▸ **Activity**
Print the data below verbatim, minus images.

BEGIN Source data

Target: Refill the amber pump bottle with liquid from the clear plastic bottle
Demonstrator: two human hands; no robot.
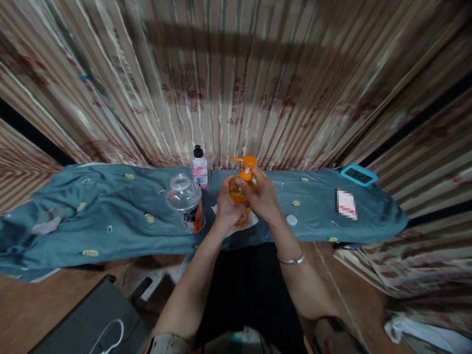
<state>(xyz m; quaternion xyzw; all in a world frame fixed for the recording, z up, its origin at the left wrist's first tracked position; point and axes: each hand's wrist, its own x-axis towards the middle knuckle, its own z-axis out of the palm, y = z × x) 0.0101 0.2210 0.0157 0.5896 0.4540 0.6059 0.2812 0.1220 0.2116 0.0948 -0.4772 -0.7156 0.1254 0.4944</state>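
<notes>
A pump bottle (241, 192) of yellow liquid, with an orange pump head (249, 162), stands between my hands over the cloth-covered table. My left hand (229, 202) is wrapped round its left side. On the right, my right hand (262, 194) grips the upper body of the bottle just below the orange collar. The nozzle points left. Beneath the bottle lies a white, partly stained paper (250, 222). Left of my hands stands a clear wide jar (183, 196) with a black and orange label and no lid on it. Behind that is a small clear bottle (200, 169) with a black cap.
A round white lid (291, 220) lies right of my hands. Farther right are a blurred-out white and red packet (346, 204) and a blue-framed digital clock (359, 174). Striped curtains (236, 88) hang close behind the table. A grey surface with a white cable (110, 319) is at lower left.
</notes>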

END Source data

▸ **Reply to the exercise**
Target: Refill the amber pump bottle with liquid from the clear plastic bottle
Demonstrator: two human hands; no robot.
<state>(xyz m; quaternion xyzw; all in a world frame fixed for the recording, z up, its origin at the left wrist's first tracked position; point and axes: each hand's wrist, its own x-axis towards the middle knuckle, its own z-axis out of the palm, y = z × x) 0.0101 0.2210 0.0157 0.5896 0.4540 0.6059 0.2812 0.1220 0.2116 0.0948 -0.4772 -0.7156 0.1254 0.4944</state>
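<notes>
A pump bottle (241, 192) of yellow liquid, with an orange pump head (249, 162), stands between my hands over the cloth-covered table. My left hand (229, 202) is wrapped round its left side. On the right, my right hand (262, 194) grips the upper body of the bottle just below the orange collar. The nozzle points left. Beneath the bottle lies a white, partly stained paper (250, 222). Left of my hands stands a clear wide jar (183, 196) with a black and orange label and no lid on it. Behind that is a small clear bottle (200, 169) with a black cap.
A round white lid (291, 220) lies right of my hands. Farther right are a blurred-out white and red packet (346, 204) and a blue-framed digital clock (359, 174). Striped curtains (236, 88) hang close behind the table. A grey surface with a white cable (110, 319) is at lower left.
</notes>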

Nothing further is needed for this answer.